# EXERCISE DETAILS:
What you give back from the listing below should be an exact copy of the lines from the one with "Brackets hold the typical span" down to the one with "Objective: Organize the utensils", and it should contain no pictures.

****************************************

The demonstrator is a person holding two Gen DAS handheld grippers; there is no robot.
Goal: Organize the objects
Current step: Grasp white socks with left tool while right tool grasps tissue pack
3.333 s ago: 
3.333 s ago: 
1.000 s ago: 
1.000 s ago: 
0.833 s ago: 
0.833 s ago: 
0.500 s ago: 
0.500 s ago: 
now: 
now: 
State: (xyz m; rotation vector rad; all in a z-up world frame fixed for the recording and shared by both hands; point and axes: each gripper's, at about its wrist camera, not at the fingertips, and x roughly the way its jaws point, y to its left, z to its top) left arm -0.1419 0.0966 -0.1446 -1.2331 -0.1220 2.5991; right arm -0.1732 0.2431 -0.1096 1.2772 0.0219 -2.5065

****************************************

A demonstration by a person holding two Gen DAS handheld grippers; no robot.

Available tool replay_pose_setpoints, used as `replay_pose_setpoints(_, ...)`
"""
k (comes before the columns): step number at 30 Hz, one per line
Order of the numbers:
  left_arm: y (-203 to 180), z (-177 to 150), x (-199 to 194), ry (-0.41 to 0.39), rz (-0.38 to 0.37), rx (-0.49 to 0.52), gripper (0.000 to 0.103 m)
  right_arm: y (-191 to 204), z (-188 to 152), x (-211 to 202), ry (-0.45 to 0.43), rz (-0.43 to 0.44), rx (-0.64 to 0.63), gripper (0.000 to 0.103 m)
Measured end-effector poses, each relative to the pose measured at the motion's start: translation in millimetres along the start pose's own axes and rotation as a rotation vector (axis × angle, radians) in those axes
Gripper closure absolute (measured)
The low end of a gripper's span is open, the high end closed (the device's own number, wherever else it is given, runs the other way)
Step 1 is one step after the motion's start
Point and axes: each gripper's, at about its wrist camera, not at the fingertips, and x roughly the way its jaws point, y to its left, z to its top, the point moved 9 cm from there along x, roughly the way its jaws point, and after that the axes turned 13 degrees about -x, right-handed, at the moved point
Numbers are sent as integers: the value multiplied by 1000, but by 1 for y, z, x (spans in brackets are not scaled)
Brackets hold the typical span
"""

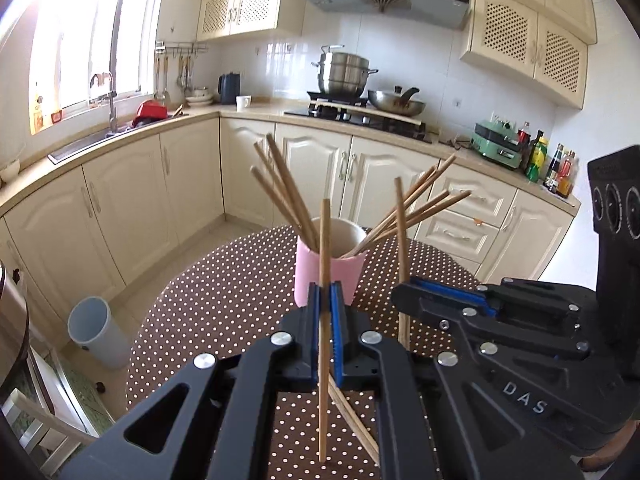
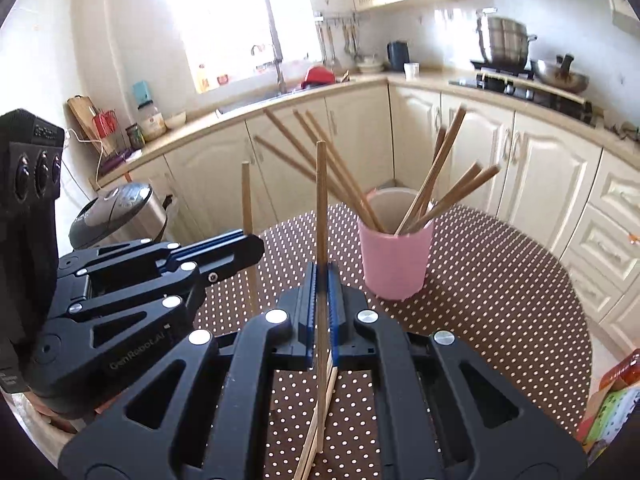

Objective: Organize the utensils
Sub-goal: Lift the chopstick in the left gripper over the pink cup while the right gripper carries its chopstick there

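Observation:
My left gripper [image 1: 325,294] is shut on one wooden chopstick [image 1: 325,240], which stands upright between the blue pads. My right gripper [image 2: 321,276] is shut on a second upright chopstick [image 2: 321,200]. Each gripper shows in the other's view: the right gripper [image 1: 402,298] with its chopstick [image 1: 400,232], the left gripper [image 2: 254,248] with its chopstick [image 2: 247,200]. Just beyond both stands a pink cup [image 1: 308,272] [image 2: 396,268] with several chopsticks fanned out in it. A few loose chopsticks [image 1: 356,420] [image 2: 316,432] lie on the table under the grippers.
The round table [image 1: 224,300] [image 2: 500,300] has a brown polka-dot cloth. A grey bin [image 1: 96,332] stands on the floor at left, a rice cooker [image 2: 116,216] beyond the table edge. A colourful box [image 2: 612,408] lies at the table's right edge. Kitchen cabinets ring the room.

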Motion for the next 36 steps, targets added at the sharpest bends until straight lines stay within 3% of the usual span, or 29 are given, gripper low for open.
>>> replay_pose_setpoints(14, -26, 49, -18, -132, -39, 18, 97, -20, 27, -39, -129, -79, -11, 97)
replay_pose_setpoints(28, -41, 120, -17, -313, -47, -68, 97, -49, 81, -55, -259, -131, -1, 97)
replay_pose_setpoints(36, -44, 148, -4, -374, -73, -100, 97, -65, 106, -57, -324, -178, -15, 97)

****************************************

# SOLUTION FOR THIS TASK:
Brackets hold the typical span
"""


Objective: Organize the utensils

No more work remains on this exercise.